=== DESCRIPTION OF THE TASK ===
The whole listing is to be returned exactly.

=== RAW DATA ===
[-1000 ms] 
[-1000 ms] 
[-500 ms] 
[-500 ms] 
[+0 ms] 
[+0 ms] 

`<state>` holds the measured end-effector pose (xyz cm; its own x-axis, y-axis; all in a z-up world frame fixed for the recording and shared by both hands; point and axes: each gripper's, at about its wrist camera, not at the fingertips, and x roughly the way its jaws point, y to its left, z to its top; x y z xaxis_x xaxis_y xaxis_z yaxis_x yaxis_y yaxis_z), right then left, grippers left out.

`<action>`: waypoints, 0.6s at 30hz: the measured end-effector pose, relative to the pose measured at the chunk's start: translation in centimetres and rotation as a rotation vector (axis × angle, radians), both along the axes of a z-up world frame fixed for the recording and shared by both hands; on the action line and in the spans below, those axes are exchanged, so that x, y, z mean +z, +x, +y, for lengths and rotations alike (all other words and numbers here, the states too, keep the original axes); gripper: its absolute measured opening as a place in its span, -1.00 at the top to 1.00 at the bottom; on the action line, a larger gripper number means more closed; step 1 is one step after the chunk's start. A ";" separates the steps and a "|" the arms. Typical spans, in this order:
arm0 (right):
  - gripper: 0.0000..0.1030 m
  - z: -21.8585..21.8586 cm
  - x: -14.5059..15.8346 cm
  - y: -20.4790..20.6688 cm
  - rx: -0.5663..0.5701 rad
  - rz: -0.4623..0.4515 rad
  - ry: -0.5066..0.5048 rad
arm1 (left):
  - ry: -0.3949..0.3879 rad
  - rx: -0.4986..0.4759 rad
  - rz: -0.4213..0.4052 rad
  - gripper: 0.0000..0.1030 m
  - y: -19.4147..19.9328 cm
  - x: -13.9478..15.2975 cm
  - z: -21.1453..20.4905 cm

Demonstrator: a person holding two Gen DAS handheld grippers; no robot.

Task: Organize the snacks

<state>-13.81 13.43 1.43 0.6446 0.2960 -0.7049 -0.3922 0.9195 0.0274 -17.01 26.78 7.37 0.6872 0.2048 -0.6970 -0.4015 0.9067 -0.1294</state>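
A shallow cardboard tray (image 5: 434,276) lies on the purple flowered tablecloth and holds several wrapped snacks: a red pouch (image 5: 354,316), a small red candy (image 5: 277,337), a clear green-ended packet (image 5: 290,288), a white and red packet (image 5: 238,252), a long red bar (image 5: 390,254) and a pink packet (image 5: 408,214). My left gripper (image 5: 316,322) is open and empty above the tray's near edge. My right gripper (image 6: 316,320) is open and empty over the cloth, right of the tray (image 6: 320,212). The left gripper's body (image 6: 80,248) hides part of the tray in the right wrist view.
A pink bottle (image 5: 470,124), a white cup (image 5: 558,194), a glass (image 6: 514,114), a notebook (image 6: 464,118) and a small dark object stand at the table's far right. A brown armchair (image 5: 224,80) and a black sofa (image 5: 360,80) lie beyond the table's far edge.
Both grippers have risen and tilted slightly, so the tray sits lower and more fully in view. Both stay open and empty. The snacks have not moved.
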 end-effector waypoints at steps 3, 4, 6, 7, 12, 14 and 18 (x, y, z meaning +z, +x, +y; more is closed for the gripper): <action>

=== ANSWER TO THIS PROBLEM ===
[-1000 ms] 
[-1000 ms] 
[-500 ms] 
[-500 ms] 
[+0 ms] 
[+0 ms] 

`<state>` holds the measured end-effector pose (xyz cm; its own x-axis, y-axis; all in a z-up world frame fixed for the recording and shared by both hands; point and axes: each gripper's, at about its wrist camera, not at the fingertips, and x roughly the way its jaws point, y to its left, z to its top; x y z xaxis_x xaxis_y xaxis_z yaxis_x yaxis_y yaxis_z), right then left, grippers left out.

`<action>`: waypoints, 0.6s at 30hz: the measured end-effector pose, relative to the pose measured at the chunk's start: translation in centimetres and rotation as a rotation vector (axis × angle, radians), both along the axes of a z-up world frame fixed for the recording and shared by both hands; on the action line and in the spans below, those axes are exchanged, so that x, y, z mean +z, +x, +y, for lengths and rotations alike (all other words and numbers here, the states too, keep the original axes); gripper: its absolute measured opening as a place in its span, -1.00 at the top to 1.00 at the bottom; on the action line, a larger gripper number means more closed; step 1 is one step after the chunk's start. A ";" separates the steps and a "|" the arms. Typical spans, in this order:
arm0 (right):
  - gripper: 0.0000..0.1030 m
  - z: -21.8585..21.8586 cm
  - x: -14.5059..15.8346 cm
  - y: -20.4790..20.6688 cm
  - rx: -0.5663..0.5701 rad
  - rz: -0.4623..0.4515 rad
  - ry: -0.5066..0.5048 rad
arm1 (left):
  - ry: -0.3949..0.3879 rad
  - rx: -0.4986..0.4759 rad
  - rz: -0.4213..0.4052 rad
  - gripper: 0.0000..0.1030 m
  - y: -19.4147..19.9328 cm
  - x: -13.9478..15.2975 cm
  - z: -21.1453..20.4905 cm

Demonstrator: a person holding two Gen DAS handheld grippers; no robot.

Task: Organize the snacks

<state>-13.81 13.43 1.43 0.6446 0.2960 -0.7049 -0.3922 0.9195 0.0274 -17.01 26.78 7.37 0.6872 0.2048 -0.6970 -0.4015 0.9067 -0.1294</state>
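A shallow cardboard tray (image 5: 434,276) lies on the purple flowered tablecloth and holds several wrapped snacks: a red pouch (image 5: 354,316), a small red candy (image 5: 277,337), a clear green-ended packet (image 5: 290,288), a white and red packet (image 5: 238,252), a long red bar (image 5: 390,254) and a pink packet (image 5: 408,214). My left gripper (image 5: 316,322) is open and empty above the tray's near edge. My right gripper (image 6: 316,320) is open and empty over the cloth, right of the tray (image 6: 320,212). The left gripper's body (image 6: 80,248) hides part of the tray in the right wrist view.
A pink bottle (image 5: 470,124), a white cup (image 5: 558,194), a glass (image 6: 514,114), a notebook (image 6: 464,118) and a small dark object stand at the table's far right. A brown armchair (image 5: 224,80) and a black sofa (image 5: 360,80) lie beyond the table's far edge.
Both grippers have risen and tilted slightly, so the tray sits lower and more fully in view. Both stay open and empty. The snacks have not moved.
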 end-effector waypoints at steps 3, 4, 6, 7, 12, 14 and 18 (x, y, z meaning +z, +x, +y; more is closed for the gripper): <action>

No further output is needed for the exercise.